### WHAT YOU HAVE TO DO
Note how many lines in the entries contain the string "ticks", then give that number and nothing else.

### PROVIDED DATA
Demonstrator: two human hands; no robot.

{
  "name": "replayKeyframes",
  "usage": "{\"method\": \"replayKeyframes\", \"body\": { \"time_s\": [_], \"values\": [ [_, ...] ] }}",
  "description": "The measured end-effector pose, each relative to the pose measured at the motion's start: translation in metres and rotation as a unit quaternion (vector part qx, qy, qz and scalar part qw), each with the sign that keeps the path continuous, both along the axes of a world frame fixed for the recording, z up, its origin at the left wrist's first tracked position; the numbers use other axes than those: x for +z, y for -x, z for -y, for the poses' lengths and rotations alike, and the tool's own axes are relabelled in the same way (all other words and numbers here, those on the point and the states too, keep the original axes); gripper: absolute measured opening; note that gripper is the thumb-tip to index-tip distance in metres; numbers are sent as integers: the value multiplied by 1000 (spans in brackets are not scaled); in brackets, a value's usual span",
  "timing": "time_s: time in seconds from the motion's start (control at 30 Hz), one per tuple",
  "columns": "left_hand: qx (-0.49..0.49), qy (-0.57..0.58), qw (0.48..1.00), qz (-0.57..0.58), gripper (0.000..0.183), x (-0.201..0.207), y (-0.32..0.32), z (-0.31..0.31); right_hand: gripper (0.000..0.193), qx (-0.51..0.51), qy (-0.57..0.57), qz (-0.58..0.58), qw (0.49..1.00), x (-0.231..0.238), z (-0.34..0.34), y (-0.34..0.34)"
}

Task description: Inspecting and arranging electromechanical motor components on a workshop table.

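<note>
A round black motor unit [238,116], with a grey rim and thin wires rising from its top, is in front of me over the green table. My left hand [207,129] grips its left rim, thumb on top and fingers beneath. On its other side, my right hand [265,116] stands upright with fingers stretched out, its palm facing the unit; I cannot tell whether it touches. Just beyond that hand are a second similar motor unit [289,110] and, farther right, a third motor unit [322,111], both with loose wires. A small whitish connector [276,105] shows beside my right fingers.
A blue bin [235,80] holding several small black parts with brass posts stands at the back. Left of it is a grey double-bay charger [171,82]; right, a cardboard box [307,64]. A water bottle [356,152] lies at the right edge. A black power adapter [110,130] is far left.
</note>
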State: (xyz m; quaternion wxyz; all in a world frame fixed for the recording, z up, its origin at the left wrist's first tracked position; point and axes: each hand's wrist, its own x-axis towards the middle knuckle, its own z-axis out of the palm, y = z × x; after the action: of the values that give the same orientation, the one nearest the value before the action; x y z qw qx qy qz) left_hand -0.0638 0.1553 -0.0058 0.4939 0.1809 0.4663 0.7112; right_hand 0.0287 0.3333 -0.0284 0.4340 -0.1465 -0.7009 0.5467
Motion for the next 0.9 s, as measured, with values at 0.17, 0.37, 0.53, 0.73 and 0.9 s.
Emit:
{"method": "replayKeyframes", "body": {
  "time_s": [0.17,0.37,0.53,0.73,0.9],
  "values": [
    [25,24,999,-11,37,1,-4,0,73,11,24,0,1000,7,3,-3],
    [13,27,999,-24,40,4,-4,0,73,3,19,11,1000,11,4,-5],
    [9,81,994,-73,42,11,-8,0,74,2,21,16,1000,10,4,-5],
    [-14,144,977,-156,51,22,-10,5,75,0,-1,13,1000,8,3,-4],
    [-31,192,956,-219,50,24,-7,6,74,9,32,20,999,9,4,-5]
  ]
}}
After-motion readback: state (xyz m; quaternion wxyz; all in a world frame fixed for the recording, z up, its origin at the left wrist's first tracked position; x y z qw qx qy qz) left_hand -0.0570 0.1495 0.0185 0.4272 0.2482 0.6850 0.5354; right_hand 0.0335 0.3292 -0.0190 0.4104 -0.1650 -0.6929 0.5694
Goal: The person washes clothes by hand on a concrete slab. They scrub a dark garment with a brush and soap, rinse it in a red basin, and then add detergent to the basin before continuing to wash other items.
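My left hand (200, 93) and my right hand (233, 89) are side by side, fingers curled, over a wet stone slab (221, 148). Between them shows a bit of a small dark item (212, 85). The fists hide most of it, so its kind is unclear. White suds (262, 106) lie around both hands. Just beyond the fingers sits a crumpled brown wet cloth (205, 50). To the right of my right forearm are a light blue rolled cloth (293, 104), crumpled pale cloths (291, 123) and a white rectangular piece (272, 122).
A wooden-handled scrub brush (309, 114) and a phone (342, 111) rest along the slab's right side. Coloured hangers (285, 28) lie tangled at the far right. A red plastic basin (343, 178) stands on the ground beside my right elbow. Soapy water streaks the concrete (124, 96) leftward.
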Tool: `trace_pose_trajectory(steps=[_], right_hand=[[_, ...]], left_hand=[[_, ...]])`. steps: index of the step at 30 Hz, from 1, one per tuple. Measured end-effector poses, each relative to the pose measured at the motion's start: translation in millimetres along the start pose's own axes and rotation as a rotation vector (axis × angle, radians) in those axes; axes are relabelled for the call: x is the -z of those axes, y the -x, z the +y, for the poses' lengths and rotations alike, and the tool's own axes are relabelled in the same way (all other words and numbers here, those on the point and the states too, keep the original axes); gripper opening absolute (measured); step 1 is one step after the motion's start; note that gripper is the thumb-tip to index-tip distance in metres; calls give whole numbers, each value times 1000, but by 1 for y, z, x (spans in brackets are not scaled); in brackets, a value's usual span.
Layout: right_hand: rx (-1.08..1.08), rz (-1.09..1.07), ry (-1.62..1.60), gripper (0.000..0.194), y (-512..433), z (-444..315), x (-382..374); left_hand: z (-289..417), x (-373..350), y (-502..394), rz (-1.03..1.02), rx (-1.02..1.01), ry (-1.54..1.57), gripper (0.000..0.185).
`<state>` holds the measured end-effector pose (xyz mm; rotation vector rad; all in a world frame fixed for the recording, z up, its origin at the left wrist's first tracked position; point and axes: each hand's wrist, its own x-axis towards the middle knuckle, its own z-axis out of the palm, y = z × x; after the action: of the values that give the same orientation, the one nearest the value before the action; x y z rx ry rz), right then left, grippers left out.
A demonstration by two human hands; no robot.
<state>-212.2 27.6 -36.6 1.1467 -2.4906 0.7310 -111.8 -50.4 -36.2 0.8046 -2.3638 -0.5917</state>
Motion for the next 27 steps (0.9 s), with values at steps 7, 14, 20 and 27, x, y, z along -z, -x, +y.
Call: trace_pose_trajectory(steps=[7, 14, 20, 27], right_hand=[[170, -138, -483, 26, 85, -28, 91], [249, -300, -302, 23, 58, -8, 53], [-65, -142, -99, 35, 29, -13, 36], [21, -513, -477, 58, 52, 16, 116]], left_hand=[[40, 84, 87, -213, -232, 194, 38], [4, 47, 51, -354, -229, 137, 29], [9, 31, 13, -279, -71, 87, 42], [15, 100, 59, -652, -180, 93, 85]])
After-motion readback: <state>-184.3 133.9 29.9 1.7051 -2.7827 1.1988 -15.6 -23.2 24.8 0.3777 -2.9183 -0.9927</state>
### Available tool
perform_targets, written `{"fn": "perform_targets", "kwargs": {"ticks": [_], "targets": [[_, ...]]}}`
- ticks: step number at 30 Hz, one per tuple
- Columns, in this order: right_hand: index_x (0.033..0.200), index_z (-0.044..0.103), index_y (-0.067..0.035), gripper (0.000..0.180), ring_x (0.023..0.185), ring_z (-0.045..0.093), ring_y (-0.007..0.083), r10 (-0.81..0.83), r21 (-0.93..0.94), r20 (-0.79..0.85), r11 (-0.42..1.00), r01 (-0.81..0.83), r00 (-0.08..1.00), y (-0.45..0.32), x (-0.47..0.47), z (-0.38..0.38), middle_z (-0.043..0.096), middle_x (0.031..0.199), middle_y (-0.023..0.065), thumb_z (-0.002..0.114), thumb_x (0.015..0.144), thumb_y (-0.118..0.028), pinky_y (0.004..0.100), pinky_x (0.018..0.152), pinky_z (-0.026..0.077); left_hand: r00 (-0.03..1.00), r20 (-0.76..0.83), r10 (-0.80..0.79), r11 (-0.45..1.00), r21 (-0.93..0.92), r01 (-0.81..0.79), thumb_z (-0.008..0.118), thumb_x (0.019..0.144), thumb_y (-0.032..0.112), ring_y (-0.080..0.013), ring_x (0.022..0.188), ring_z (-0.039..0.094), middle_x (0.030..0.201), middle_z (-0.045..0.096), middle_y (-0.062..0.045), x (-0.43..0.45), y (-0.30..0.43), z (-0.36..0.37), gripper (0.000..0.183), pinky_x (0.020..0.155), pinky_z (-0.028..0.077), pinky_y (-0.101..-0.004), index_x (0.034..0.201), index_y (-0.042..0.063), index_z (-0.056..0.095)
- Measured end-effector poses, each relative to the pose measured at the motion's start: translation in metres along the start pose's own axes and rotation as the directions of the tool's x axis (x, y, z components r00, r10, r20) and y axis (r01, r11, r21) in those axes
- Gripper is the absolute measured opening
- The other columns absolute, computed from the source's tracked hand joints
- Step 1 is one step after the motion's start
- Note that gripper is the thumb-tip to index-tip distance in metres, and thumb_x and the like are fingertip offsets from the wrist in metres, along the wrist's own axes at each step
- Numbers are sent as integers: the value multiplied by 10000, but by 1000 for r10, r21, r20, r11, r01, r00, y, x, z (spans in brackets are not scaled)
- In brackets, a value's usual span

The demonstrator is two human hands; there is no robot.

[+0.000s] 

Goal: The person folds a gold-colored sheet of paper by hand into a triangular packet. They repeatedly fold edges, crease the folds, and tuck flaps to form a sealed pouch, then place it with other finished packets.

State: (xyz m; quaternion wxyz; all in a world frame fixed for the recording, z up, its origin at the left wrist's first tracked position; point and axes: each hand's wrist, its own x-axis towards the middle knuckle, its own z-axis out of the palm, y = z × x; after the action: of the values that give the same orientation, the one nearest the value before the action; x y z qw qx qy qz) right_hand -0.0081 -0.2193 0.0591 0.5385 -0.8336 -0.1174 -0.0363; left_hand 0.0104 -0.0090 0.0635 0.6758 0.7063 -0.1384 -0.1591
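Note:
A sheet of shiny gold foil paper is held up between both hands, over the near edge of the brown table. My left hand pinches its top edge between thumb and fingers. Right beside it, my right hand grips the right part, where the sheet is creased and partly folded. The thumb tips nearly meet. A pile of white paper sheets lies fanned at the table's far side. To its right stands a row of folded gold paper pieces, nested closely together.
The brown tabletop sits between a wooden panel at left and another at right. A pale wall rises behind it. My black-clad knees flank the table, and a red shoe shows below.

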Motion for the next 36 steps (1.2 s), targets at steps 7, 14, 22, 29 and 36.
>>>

### RESULT
2